David Crombie
- Full name: David Charles Crombie
- Born: 22 June 1944 (age 82) Sydney, NSW, Australia
- School: Scots College, Warwick Churchie, Brisbane
- University: University of Queensland
- Occupation: Agriculture businessman

Rugby union career
- Position: Hooker

International career
- Years: Team / Apps / (Points)
- 1967: Australia

= David Crombie (rugby union) =

Australian former rugby union player (born 1944)

David Charles Crombie AM (born 22 June 1944) is an Australian former rugby union player.

Born in Sydney, Crombie undertook his early schooling at Scots College in Warwick, Queensland, which is where he first started playing rugby. He later attended Churchie and was a hooker in their 1st XV. Unusually for a forward, Crombie was a noted goal-kicker, a skill he worked on at Churchie while being sidelined with a broken arm.

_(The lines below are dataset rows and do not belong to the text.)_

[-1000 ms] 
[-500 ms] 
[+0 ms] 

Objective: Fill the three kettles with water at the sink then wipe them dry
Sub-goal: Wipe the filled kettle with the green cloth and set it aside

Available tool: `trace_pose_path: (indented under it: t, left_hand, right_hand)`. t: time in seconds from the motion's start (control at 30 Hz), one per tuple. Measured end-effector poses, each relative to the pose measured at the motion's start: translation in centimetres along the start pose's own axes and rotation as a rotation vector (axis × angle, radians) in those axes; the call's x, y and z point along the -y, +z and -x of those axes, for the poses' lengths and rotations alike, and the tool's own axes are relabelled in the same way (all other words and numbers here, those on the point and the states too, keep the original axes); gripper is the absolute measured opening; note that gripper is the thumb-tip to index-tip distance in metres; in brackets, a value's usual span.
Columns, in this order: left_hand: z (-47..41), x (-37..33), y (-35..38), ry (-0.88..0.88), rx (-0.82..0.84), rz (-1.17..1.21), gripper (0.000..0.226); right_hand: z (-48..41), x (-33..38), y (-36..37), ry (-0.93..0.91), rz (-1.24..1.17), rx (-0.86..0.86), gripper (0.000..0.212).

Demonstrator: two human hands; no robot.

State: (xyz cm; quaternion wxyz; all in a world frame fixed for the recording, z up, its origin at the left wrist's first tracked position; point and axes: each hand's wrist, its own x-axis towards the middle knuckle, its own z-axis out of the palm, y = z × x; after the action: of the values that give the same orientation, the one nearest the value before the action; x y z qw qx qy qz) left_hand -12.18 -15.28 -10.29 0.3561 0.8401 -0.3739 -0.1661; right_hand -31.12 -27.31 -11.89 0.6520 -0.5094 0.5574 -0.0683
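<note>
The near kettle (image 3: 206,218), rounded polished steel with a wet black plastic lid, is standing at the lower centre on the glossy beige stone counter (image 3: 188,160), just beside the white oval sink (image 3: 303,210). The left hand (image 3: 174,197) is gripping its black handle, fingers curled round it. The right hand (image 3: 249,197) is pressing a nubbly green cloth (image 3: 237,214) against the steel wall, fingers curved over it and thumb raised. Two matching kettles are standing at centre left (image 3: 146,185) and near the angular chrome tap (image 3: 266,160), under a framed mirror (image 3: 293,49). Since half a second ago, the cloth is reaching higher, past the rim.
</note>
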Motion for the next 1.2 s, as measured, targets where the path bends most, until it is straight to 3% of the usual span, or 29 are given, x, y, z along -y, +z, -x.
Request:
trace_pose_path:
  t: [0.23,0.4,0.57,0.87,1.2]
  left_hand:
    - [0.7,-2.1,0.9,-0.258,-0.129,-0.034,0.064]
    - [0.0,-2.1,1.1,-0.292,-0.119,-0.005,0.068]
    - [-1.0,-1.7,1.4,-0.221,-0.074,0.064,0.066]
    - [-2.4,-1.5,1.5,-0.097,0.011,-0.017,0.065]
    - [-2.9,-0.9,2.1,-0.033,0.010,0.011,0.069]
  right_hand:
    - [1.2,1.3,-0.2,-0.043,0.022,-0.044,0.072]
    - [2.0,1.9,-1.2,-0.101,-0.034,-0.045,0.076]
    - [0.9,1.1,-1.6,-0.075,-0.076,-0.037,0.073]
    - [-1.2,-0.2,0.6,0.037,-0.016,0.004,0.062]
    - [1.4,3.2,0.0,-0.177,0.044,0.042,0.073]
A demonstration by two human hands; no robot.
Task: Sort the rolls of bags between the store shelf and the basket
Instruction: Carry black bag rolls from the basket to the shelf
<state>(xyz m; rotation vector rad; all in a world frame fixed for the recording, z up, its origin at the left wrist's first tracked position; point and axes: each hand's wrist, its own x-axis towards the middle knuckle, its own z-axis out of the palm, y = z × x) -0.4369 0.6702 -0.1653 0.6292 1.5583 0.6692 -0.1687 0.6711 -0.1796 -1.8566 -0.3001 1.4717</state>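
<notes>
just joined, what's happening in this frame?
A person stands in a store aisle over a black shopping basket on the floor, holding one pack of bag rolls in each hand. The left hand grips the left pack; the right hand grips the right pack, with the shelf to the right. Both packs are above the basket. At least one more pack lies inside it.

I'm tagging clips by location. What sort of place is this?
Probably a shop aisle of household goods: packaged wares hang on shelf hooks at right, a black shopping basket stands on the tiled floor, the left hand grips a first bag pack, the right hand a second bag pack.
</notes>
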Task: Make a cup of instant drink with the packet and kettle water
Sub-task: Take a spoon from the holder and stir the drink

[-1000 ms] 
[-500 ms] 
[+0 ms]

Crombie went on to pursue tertiary studies at Emmanuel College and played rugby for the University of Queensland (UQ), with which he featured in four first-grade premierships. He won UQ the 1965 grand final against GPS with a penalty kick after the bell, from a distance of forty metres and within ten metres of the sideline.

In 1967, Crombie was selected by the Wallabies as a reserve for their tour of New Zealand, consisting of a one-off Test match against the All Blacks to commemorate the New Zealand Rugby Union's 75th Jubilee. He didn't get an opportunity to come on off the bench and the All Blacks claimed a 29–9 win.

Crombie was capped 16 times for Queensland during his career.

Post retirement, Crombie remained involved in rugby as an administrator. He was chairman of Queensland Rugby Union from 1999 to 2003 and was an Australian Rugby Union board member, serving as president from 2013 to 2015.

Crombie was appointed a Member of the Order of Australia in 2014 for services to agriculture and sport.